The report said much of the trade “appears to involve routing gold from third countries through Dubai simply to benefit from lower Indian tariffs”, suggesting that Dubai may increasingly be functioning as a trading gateway rather than the actual source of the gold entering India.How the India-UAE trade deal changed gold flows
Under the CEPA agreement, India allowed gold imports from the UAE at tariffs one percentage point lower than standard import duties through a Tariff Rate Quota (TRQ) mechanism.
The quota initially covered 120 tonnes annually and is set to rise to 200 tonnes from 2027, accounting for nearly a quarter of India’s gold imports.
The tariff advantage became significantly more valuable after India cut the standard gold import duty from 15% to 6% in the 2024 Union Budget. As a result, gold imported through Dubai effectively entered India at a 5% duty rate.
India also allowed private firms and jewellers to directly import bullion through the India International Bullion Exchange in GIFT City, further easing the flow of imports.
GTRI said these policy changes substantially altered sourcing patterns for gold imports into India.
UAE’s share in India’s gold imports jumps fourfold
India’s gold bar imports from the UAE rose from $2.9 billion in 2022 — before the trade agreement took effect — to $6.7 billion in 2023 and then climbed sharply to $16.5 billion in 2025.

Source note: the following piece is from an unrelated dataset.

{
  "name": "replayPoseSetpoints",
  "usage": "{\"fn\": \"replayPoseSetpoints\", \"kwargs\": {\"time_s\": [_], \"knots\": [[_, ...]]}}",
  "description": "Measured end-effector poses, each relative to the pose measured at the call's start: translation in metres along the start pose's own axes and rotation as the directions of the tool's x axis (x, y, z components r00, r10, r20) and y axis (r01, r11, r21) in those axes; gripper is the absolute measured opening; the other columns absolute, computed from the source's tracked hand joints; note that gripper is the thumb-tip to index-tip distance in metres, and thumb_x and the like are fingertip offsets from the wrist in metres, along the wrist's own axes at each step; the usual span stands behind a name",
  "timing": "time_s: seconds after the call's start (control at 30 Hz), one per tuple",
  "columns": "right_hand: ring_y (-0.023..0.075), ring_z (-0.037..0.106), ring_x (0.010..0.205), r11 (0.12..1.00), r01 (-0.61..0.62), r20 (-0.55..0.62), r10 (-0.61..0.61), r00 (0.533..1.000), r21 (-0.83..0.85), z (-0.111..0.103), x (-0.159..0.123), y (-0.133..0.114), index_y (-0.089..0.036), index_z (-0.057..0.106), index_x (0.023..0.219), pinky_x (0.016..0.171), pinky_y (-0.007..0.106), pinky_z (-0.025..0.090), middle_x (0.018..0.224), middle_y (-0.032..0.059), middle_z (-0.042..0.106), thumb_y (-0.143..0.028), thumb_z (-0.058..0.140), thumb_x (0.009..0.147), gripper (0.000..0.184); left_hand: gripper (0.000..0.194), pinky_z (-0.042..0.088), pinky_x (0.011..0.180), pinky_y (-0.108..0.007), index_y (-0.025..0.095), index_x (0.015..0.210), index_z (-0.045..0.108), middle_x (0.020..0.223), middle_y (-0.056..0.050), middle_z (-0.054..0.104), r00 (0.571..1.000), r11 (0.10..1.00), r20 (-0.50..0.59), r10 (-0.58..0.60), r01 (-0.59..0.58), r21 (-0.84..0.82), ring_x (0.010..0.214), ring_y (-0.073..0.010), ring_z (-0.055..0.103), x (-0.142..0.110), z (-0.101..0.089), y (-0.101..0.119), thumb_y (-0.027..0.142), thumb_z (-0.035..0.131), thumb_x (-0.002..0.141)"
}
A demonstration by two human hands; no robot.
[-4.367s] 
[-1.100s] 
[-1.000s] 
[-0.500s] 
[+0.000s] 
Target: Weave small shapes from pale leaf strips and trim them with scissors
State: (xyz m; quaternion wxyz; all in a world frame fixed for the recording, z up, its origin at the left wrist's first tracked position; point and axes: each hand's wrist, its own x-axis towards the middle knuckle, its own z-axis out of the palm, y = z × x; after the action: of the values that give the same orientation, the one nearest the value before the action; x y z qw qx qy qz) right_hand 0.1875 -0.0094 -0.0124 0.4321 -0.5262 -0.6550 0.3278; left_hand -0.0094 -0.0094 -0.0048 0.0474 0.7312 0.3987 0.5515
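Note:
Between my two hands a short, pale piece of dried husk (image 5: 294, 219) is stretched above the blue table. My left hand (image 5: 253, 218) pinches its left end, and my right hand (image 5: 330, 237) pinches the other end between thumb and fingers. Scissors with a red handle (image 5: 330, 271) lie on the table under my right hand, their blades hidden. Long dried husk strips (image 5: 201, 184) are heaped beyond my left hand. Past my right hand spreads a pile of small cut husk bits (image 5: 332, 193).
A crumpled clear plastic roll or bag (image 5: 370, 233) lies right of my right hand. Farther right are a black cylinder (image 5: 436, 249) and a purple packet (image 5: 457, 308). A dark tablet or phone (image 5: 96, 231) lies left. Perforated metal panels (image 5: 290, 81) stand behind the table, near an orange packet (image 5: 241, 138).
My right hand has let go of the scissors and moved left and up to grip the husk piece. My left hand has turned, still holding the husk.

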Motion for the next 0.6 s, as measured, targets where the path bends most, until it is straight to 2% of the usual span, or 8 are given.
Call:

Dubai’s share in India’s total gold imports increased from 7.9% before the FTA to 28% in 2025, according to the report.
The think tank said the pace of growth appears difficult to reconcile with the UAE’s limited domestic gold production or refining capacity, intensifying concerns over whether third-country gold is increasingly being routed through Dubai to exploit tariff advantages under the trade pact.

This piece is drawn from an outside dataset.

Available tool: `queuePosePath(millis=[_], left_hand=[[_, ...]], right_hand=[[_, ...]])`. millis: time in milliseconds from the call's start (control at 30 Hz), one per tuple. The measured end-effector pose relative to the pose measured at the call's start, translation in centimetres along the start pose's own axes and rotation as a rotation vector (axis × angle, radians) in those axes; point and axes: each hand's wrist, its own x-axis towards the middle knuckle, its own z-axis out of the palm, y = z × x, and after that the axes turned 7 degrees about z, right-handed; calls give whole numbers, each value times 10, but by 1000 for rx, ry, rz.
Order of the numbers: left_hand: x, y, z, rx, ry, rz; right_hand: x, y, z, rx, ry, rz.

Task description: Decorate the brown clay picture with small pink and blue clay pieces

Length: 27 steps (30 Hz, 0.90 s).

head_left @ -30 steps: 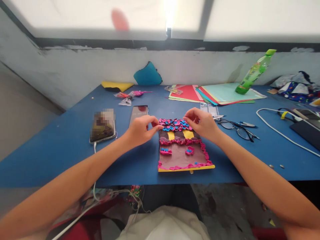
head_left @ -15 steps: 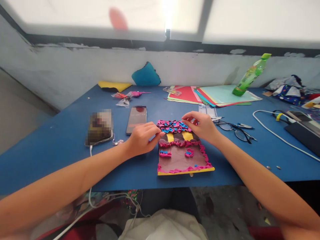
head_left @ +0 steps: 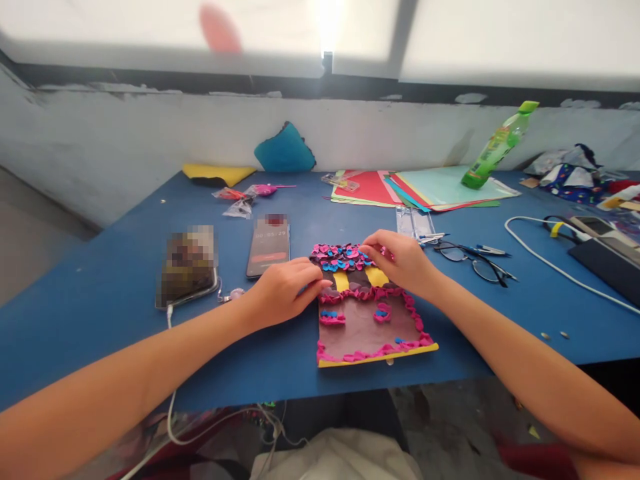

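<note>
A decorated craft panel (head_left: 367,333) lies on the blue table in front of me. Its top is crowded with small pink, blue and dark petal-like pieces (head_left: 345,259); below come yellow patches (head_left: 376,276), and ruffled pink trim runs along a brown field. At the panel's upper left edge, my left hand (head_left: 287,287) is closed, thumb and fingers on that edge. My right hand (head_left: 400,260) reaches over the upper right corner, thumb and forefinger pinched together at the petals. Whatever may be between those fingertips is too small to make out.
Left of the panel are a phone (head_left: 269,247) and another device (head_left: 187,267) on a white cable. Eyeglasses (head_left: 475,261) and pens lie to the right. Coloured sheets (head_left: 367,188), a green bottle (head_left: 500,147) and small plastic packets (head_left: 240,203) are farther back.
The view has shifted slightly, so the panel appears a little lower. My right fingertips have moved slightly left and down over the petals; my left hand stays at the edge.
</note>
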Motion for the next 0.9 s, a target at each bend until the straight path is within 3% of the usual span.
queuePosePath(millis=[267, 900], left_hand=[[0, 1, -1, 11, 93, -5], [1, 6, -6, -38, 124, -127]], right_hand=[[1, 0, 1, 37, 20, -22], [0, -7, -3, 82, -9, -59]])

GTRI warns of possible misuse of Rules of Origin
The report also warned of possible misuse of Rules of Origin provisions under the FTA framework.
Rules of Origin determine whether a product genuinely qualifies for tariff concessions under a trade agreement. GTRI cautioned that “artificial processing” or minimal value addition may be used to classify third-country gold as UAE-origin shipments eligible for lower duties in India.
The think tank urged the government to tighten origin verification norms and review precious metal concessions granted under existing FTAs.
It also recommended excluding gold, silver, platinum and diamonds from future trade agreements to prevent tariff arbitrage and reduce pressure on India’s trade balance and foreign exchange reserves.
According to GTRI, while Modi’s appeal focuses on reducing demand-side pressure, trade policy loopholes linked to bullion imports may also require closer scrutiny if India wants to curb its growing gold import bill.